Local newspapers are closing their doors. News is stratifying as fewer and fewer large media conglomerates become responsible for greater percentages of the information we consume. The digital age has also disrupted the traditional advertising industry, so large companies such as General Electric are becoming news organisations themselves in a scheme known as “native advertising”. As a result of these changes, journalists are either unemployed or engaged in storytelling with narrower, more corporate aims.

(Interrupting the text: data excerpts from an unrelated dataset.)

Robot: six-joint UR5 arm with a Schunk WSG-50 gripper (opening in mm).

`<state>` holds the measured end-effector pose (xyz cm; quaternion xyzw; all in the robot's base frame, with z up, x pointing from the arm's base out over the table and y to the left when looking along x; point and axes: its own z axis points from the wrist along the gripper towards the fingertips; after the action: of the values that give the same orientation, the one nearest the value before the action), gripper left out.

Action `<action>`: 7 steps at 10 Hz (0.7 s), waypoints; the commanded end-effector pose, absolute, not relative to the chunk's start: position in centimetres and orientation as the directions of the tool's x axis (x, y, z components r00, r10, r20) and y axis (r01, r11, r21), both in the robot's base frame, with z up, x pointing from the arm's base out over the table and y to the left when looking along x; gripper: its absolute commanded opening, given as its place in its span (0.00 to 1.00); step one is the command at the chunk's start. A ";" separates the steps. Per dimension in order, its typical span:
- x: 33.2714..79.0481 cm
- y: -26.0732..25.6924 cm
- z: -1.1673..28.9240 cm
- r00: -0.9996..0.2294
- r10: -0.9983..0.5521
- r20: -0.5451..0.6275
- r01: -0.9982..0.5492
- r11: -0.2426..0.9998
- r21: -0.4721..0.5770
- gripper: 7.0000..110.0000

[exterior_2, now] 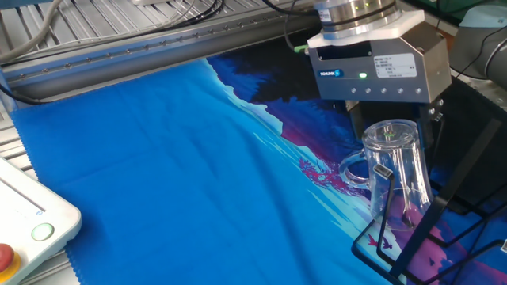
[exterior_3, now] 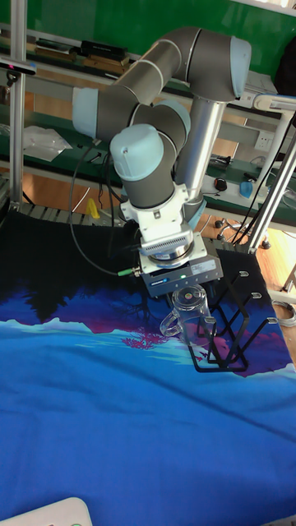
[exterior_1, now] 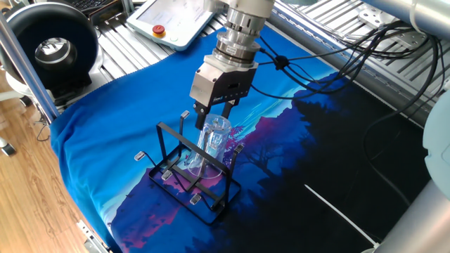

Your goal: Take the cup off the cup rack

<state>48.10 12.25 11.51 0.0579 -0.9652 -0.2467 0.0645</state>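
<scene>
The cup is a clear glass mug, upside down and tilted on a peg of the cup rack, its thick base uppermost. In the other fixed view the cup shows its handle pointing left, with the black wire cup rack around it. My gripper hangs straight above the cup's upturned base, open, one finger on each side of the glass top. The fingers look close to the glass without pressing on it. In the tall view the gripper hides most of the cup; the rack stands to its right.
A blue printed cloth covers the table. A white teach pendant lies at the back left, and a black round device stands at the far left. Cables trail from the arm across the back right.
</scene>
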 end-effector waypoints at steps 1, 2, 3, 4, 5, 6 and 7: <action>47.9 12.3 11.6 -0.985 -0.129 0.113 -0.058 0.873 0.484 0.79; 47.9 12.3 11.6 -0.985 -0.127 0.116 -0.055 0.874 0.484 0.79; 47.9 12.4 11.6 -0.985 -0.126 0.116 -0.054 0.871 0.489 0.79; 47.9 12.4 11.5 -0.985 -0.122 0.118 -0.049 0.871 0.488 0.79; 48.0 12.4 11.3 -0.986 -0.116 0.120 -0.043 0.871 0.489 0.79; 48.0 12.2 11.1 -0.986 -0.106 0.126 -0.033 0.875 0.482 0.79; 48.0 12.0 11.0 -0.986 -0.100 0.130 -0.027 0.879 0.476 0.79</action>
<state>47.81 12.08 11.04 0.0429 -0.9664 -0.2421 0.0752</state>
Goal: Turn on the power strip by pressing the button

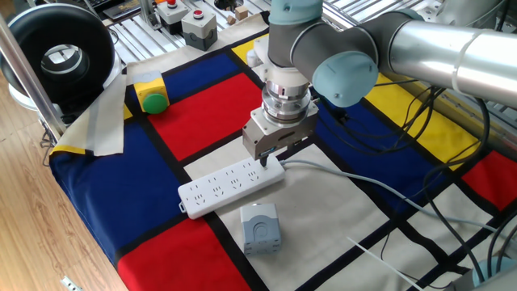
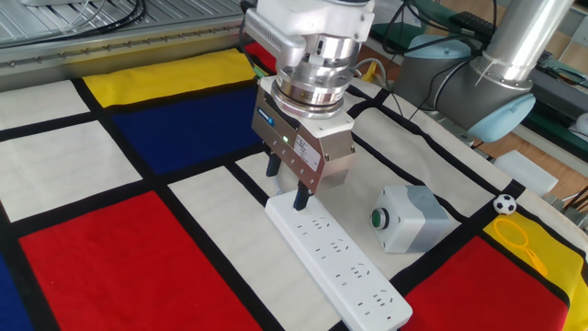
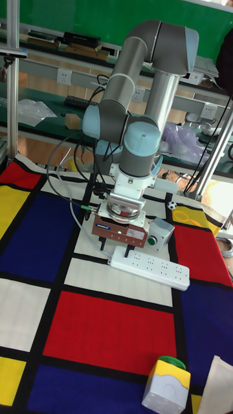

Native advertising might seem like a solution to mass-unemployment of journalism graduates. Perhaps it is. Certainly, native advertising is a more consumer-friendly approach to product promotion, preferable to banner ads and billboards. But corporation-backed content creation will never fill the shoes of unbiased reporting. The media ought to serve as a watchdog, exposing the government and large corporations when they are unjust or incompetent. Fulfillment of that role will become impossible if all journalism is controlled by big companies or the state. No system will be safe to criticise.

On a basic level, fewer journalists also means fewer stories. With each journalist who gets laid off, and with each local paper that dies, countless moments in history are lost. Stories that would only have been sought out by that particular publication, at that particular time, by that particular journalist will never be told.

However, it is fundamental to remember that journalism is not dead. It is hurting and it is changing, but still here you are, reading this article from a small, independent publication. The Student is run entirely by volunteers who work hard not for money but because they want to. Though the future of journalism looks tumultuous, some are still writing, still editing, still seeking out news. Some will be doing so for a long while.